Fine to have an adjacent loo; only, when the need arose, I had to call a nurse first to remove the weight so that I could get up and make the slow zimmeration loowards, so it took quite a time to get there; since I had the blessing of a catheter it was only Number Two that needed the journey, but the antibiotic in the cement had a powerful loosening effect on the bowels, and an Urgent Need could strike very suddenly. Many near-accidents and one frightful uncontrollable episode live in the memory. Truly nurses have a shitty job.
Aside from the recurrent bowel emergency, there was little to entertain. so the brain dipped into its resources: heaps of music lived in there, but it only played what it felt like at the time; dollops of Great (and small) Literature were scattered about too, surely something amusing would surface?
Out of all that Greek and Latin stuff, was there not a snippet or two? What came to mind was Petronius, who wrote the first (possibly) novel ever (oddly, epic doesn’t count as “novel”), including a satirical account of a rich vulgar dinner-party hosted by Trimalchio, who was almost certainly a cartoon version of Nero; Nero was not pleased, and soon Petronius found himself in a situation where suicide was the best option; he invited his friends round, and they had a great party with wine and posh nosh and song and jokes, during which P. slit his veins open, bandaged them from time to time if a particularly good riff of jokes was on the go, and amid the feasting and revelry gradually handed in his dinner-pail (in a manner of speaking). Clever Petronius, I thought, remembering the white tunnel and the peaceful feeling. Best not dwell on that just now, though. How about music?
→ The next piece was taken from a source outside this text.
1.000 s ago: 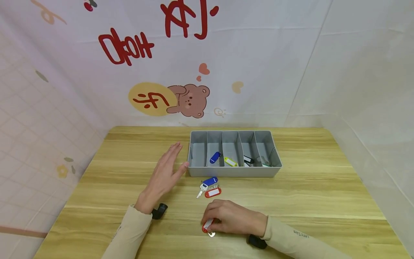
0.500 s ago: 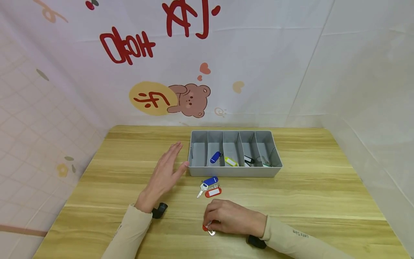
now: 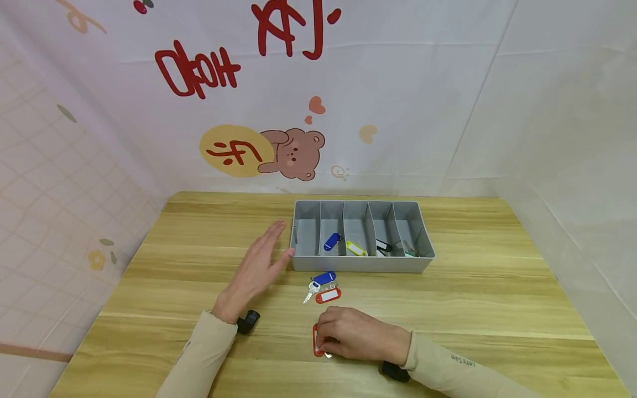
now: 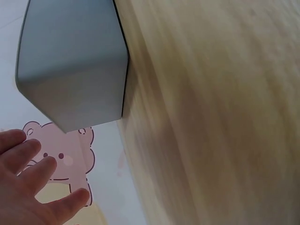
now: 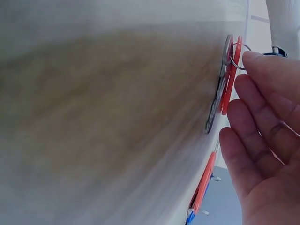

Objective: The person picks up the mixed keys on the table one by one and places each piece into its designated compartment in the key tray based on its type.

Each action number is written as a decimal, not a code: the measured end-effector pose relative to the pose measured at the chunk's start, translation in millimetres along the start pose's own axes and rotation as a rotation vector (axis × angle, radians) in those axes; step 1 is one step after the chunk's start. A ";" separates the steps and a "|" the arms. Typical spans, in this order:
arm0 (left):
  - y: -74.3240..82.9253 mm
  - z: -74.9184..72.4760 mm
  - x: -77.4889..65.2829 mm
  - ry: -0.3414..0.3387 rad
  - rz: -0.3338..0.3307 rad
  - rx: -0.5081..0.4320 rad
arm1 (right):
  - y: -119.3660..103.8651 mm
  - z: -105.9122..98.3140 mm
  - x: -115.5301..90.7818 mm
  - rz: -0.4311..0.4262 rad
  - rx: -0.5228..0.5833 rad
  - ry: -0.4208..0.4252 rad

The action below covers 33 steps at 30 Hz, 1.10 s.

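My right hand (image 3: 354,334) is low over the table, thumb and fingertips pinching a red key tag (image 3: 316,342) at its split ring. In the right wrist view this key tag hangs beside a metal key (image 5: 214,103), the thumb tip right at the ring (image 5: 241,56). The left hand (image 3: 255,272) is beside the grey divided tray (image 3: 363,265) with fingers straight and spread, its thumb tip close to the tray's front left corner. Between hands and tray lie a blue key tag (image 3: 324,278), another red key tag (image 3: 328,296) and a silver key (image 3: 312,289).
Inside the tray, a blue tag (image 3: 332,241), a yellow tag (image 3: 356,249) and a black tag (image 3: 382,245) lie in separate compartments. Something green-edged (image 3: 411,254) is in the rightmost one. A printed cloth (image 3: 398,99) hangs behind the wooden table (image 3: 487,309).
The red key tag in my right hand has turned from slanted to nearly straight away from me, the hand staying almost in place. My left hand has shifted very slightly right.
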<state>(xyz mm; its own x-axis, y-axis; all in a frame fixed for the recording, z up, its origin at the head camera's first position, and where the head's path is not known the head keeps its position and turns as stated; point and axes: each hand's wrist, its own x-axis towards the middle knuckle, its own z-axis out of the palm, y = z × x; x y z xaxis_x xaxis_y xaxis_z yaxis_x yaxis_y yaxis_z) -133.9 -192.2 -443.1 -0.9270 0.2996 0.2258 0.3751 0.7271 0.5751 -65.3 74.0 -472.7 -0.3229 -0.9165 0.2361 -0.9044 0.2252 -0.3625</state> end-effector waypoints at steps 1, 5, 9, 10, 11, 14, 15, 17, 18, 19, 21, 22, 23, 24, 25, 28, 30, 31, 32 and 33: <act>0.0 0.4 0.3 -0.011 -0.001 0.001 | 0.1 -0.7 -0.2 0.001 0.002 0.007; 0.2 1.9 1.5 -0.052 0.008 0.026 | 1.2 -4.1 -0.7 0.025 0.022 0.027; -0.1 3.9 2.8 -0.074 0.028 0.051 | 1.8 -8.1 -1.8 0.066 0.044 0.028; -0.3 4.5 3.0 -0.079 0.030 0.054 | 1.8 -9.5 -2.0 0.073 0.053 0.031; -0.3 5.0 3.1 -0.083 0.035 0.059 | 1.8 -10.7 -2.2 0.081 0.060 0.033; -0.8 6.6 3.4 -0.090 0.046 0.072 | 1.8 -14.2 -2.7 0.098 0.087 0.042; -1.0 7.0 3.4 -0.092 0.049 0.076 | 1.9 -15.2 -3.0 0.103 0.096 0.045; -0.9 7.4 3.3 -0.097 0.050 0.085 | 2.3 -17.0 -3.5 0.113 0.106 0.058; -1.1 7.8 3.5 -0.099 0.049 0.089 | 2.6 -18.0 -4.0 0.117 0.111 0.067; -1.2 8.0 3.6 -0.101 0.046 0.090 | 2.9 -19.2 -4.3 0.120 0.115 0.079; -1.1 8.5 4.0 -0.109 0.041 0.092 | 3.9 -21.6 -4.9 0.128 0.121 0.108; -1.3 8.9 4.3 -0.112 0.040 0.093 | 4.5 -23.0 -5.1 0.128 0.120 0.125; -1.3 9.1 4.4 -0.114 0.038 0.095 | 5.2 -24.4 -5.2 0.129 0.121 0.141; -1.2 9.3 4.5 -0.118 0.036 0.093 | 5.8 -25.8 -5.1 0.130 0.121 0.157; -1.0 9.6 4.6 -0.120 0.034 0.092 | 6.4 -27.3 -5.0 0.130 0.120 0.172; -0.8 10.4 4.6 -0.130 0.025 0.098 | 8.0 -31.6 -3.7 0.133 0.122 0.215; -0.3 10.1 4.4 -0.137 0.015 0.098 | 9.0 -34.4 -1.9 0.139 0.136 0.250; -0.2 10.0 4.3 -0.140 0.012 0.099 | 9.6 -36.0 -0.8 0.140 0.140 0.271; 0.1 9.8 4.2 -0.142 0.010 0.099 | 10.2 -37.5 0.4 0.143 0.148 0.294; 0.4 9.5 4.2 -0.144 0.007 0.098 | 11.0 -39.1 1.8 0.142 0.156 0.320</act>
<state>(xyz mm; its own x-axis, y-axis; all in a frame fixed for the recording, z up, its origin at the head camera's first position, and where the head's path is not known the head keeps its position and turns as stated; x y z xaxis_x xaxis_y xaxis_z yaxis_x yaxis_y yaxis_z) -137.6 -184.8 -449.4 -0.9162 0.3853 0.1101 0.3870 0.7792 0.4930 -86.7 87.7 -441.0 -0.5350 -0.7245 0.4345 -0.7990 0.2669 -0.5389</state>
What popped up was a poem-plus-song, The Twa Corbies, by that greatest of all balladeers, Anon. Old Blind Dogs’ version was singing in my head. Everyone knows it – a tale of (probable) skulduggery and treachery told by the eponymous Corbies as they discuss their dinner-options: “I ken whaur there lies a new-slain knight,
and naebody kens that he lies there
but his hawk, his hound and his lady fair.
His hound is tae the huntin gane,
His hawk tae fetch the wild-fowl hame,
His lady's tain anither mate,
So we may mak oor dinner swate."
"Ye'll sit on his white hause-bane,
And I'll pick oot his bonny blue een;
Wi ae lock o his gowden hair
We'll theek oor nest whan it grows bare."
So we’re left to guess who done him in: his missus? the bloke she’s moved in with? both together? he was bonny, but maybe seriously boring? all we get is the Corbies’ point of view, which is limited to nosh and stuff for nest-lining – lots there to brood over, great plot material, masterly story-telling, far, far better than Shakespeare, it seems to me.
Dark thoughts, and Old Blind Dogs go on and on about the corbies picking oot his bonny blue een, but they pass the time. Days come and go, zimmering gets a little easier, Christmas is drawing near. Let me have a shot with elbow-crutches … no, impossible.
But Karen and family are coming back from South Africa for their summer holiday and they will stay with me, so I can go home. This is the most cheering news imaginable.
And on Christmas Eve they come and get me. Home means negotiating a tiny step, about one inch high, at the gate, and another at the door, incredibly difficult, but at last I can sink into an armchair and hope that zimmering the two steps down into the kitchen and bathroom will somehow be possible.
Only 10 weeks to go now, until bye-bye, cement, hello, new prosthesis. This might be the beginning of the end.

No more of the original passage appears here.